ここで迂闊に止めた場合、彼女は確実に──家出する。これまでの経験で彼はきっちりそれを理解させられていた。慎重に、口を開く。
「ここでの暮らしは、お寂しいですか?」
「……そういうことは、感じないわ」
ゆるゆるとかぶりを振って、リサはいらえた。
「すごく良くしてもらってる。でも私、あの人の望むようにはなれそうにないから──役に立たないから。だから、大きくなったら一人でも生きていけるようにならないと」
言いにくそうに告げられた言葉に、なるほど、とアーネストは小さく頷いた。
父と呼ぶ気は無いけれど、世話をしてもらっていることには感謝している。しかし公爵が望むように妃にはなれない──というかなりたくない──ために、ずっとここにいられるわけではないと考えている、と。

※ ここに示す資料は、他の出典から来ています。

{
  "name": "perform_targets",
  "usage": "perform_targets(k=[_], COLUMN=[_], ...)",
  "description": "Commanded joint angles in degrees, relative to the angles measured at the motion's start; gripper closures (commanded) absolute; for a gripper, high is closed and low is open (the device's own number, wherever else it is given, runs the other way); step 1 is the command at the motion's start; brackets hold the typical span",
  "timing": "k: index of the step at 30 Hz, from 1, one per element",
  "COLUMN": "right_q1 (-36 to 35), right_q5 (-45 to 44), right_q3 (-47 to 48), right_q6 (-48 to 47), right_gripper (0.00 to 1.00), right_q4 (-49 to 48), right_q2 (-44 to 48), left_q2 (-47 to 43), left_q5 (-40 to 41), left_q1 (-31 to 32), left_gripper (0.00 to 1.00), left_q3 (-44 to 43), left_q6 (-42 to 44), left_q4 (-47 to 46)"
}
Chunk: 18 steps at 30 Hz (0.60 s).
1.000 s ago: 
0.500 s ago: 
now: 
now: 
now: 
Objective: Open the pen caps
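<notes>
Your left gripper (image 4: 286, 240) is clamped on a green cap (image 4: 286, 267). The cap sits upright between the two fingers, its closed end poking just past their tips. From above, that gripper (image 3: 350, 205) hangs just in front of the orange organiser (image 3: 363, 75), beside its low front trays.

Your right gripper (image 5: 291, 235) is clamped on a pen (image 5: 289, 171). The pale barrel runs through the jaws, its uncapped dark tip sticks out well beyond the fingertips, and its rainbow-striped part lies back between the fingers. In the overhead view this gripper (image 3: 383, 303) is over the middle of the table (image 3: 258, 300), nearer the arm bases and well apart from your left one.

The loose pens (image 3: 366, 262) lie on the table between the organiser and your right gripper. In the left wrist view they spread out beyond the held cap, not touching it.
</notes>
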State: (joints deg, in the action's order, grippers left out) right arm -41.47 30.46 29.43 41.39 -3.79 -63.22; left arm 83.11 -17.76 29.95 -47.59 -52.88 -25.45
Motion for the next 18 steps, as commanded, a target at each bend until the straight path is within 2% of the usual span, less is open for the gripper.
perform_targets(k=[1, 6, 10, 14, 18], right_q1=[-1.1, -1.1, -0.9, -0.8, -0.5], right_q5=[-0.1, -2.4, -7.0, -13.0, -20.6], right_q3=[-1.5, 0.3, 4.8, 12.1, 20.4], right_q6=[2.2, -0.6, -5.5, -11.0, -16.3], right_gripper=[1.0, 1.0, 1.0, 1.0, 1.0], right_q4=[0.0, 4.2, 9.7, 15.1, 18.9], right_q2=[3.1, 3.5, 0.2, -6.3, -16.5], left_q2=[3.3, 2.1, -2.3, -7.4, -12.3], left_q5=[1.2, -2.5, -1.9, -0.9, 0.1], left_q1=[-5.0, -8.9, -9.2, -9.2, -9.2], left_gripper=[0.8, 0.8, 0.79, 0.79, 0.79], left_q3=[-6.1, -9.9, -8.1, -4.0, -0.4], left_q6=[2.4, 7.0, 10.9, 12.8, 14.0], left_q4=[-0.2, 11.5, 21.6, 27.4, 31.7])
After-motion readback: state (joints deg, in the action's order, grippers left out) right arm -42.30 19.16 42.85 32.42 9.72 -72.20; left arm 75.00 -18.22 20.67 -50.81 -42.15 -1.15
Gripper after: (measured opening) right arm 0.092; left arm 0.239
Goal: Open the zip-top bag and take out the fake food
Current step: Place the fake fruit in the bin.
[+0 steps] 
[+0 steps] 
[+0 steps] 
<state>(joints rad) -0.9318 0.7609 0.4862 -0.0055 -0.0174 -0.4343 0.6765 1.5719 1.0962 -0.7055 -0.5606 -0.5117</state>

けれど彼女は知らない。なぜ、彼女を溺愛している公爵が、本邸ではなく、辺境の地にあるこの小さな別邸に彼女を住まわせているのか。世間から隠すように、ひっそりと育てているのか。側付きのアーネストが、そのことでどれだけ公爵から嫉妬されているか。
いずれ分かること。今はまだ、知らせる必要のないこと。
「嬢様。……ここは、この家の主は、嬢様でございますよ」
アーネストは、小さな主に微笑みかけた。
「嬢様のなさりたいようになさいませ。そしてわたくしのことは、如何様にもお使いくださいませ」
彼の言葉に、リサは安堵したのか、花開くように微笑む。
「ありがとう、じいや」
その愛らしさに頬を緩めつつ、アーネストは静かに一礼した。